Vatican City, Jun 15, 2020 / 07:30 am (CNA).- Bishop Gustavo Zanchetta has returned to work at the Vatican amid an ongoing trial in Argentina, where he has been charged with sexual and financial misconduct.
Holy See Press Office director Matteo Bruni told CNA June 15 that Zanchetta had resumed his work at the Vatican while “remaining available to the Argentine judicial authorities.”
Bruni said that Zanchetta’s work at the Administration of the Patrimony of the Apostolic See (APSA) -- the Vatican’s central reserve bank and sovereign asset management body -- “does not interfere in any way with the investigations.”
Zanchetta, the former Bishop of Orán, Argentina, has been accused of “aggravated continuous sexual abuse” of two adult-aged seminarians, as well as fraud and mismanagement of funds.
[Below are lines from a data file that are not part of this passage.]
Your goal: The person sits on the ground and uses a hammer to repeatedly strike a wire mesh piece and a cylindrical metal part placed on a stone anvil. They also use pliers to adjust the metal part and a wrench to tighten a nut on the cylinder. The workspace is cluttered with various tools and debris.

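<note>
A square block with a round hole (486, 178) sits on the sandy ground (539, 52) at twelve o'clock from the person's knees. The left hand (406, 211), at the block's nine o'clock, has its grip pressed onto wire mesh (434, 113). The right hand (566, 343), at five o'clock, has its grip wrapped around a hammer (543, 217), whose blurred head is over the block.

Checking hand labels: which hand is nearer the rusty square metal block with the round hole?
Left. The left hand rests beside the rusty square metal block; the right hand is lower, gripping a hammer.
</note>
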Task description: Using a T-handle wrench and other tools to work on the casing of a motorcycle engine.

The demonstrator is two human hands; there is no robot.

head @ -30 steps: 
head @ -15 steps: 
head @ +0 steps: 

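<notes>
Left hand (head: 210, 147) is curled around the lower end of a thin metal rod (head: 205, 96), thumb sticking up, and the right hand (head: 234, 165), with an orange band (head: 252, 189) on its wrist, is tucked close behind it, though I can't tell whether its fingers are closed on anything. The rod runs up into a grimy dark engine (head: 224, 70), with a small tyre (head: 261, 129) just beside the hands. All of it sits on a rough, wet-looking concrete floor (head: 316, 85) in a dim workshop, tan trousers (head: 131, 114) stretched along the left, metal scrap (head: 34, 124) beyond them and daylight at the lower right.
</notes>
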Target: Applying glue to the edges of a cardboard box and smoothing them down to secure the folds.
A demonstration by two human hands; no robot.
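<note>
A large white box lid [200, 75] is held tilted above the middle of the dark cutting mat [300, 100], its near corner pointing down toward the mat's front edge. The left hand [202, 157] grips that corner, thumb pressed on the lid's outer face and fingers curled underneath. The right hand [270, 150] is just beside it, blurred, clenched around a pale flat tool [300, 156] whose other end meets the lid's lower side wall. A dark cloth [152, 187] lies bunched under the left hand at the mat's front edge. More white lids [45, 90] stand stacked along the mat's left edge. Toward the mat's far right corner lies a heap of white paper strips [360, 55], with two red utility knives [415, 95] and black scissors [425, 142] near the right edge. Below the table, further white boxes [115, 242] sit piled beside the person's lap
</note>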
He denies the charges.
The accused bishop was suspended from his role as an assessor at APSA amid a canonical investigation, announced in January 2019.
APSA oversees real estate holdings and other sovereign assets. The financial operations APSA carries out are recorded in the database of the Vatican’s Data Processing Center, which includes the records of investments and financial transactions going back 50 years.
Zanchetta was one of Pope Francis’ first episcopal appointments in Argentina, where he led the Diocese of Orán from his appointment in July 2013 to 2017.
After being allowed to resign as Bishop of Orán for “health reasons” in 2017, Zanchetta was appointed by Pope Francis to the specially created position of assessor at APSA.
Argentine media have since reported that the bishop was first accused of sexually inappropriate behavior as early as 2015.
According to a report from El Tribuno, one of Zanchetta’s secretaries alerted authorities after accidentally finding sexually explicit images sent and received on Zanchetta’s cell phone in 2015. The complaint says that some of the images depict “young people” having sex, in addition to lewd images of Zanchetta himself.
Pope Francis summoned Zanchetta to Rome for five days in October 2015. The bishop claimed his phone and computer had been hacked, and that the accusations were motivated by ill feeling towards the pope. Francis reportedly accepted the bishop’s excuse that his cell phone had been hacked, and took no further action.
The Vatican has repeatedly denied having prior knowledge of sexual abuse allegations against Zanchetta before his December 2017 appointment to a Vatican office.
In a May 2019 interview, Pope Francis said that a preliminary investigation against Zanchetta had concluded and would proceed to a trial, conducted by the Congregation for the Doctrine of the Faith.
“They will make a trial, they will issue a sentence and I will promulgate it,” the pope said.
Fr. Juan José Manzano, the former vicar general of the Diocese of Orán, has claimed publicly that he first reported Zanchetta in 2015, after the pornographic images were found on his phone. Manzano said he also reported him again in 2017.
After Zanchetta was charged with assaulting two seminarians in June 2019, Orán’s Economic Crime Unit raided offices in the chancery November 2019. The raid was carried out to investigate Zanchetta's alleged fraud against the state, according to El Oranense.
In addition to accusations of mismanaging church funds donated by the faithful in the diocese, public records show that Zanchetta received more than 1 million Argentine pesos from Salta Province to restore a rectory and for lectures at the seminary which never occurred.
Zanchetta’s canon lawyer confirmed in November 2019 that the Argentine was still living in Casa Santa Marta, where he had resided for two years, in Vatican City.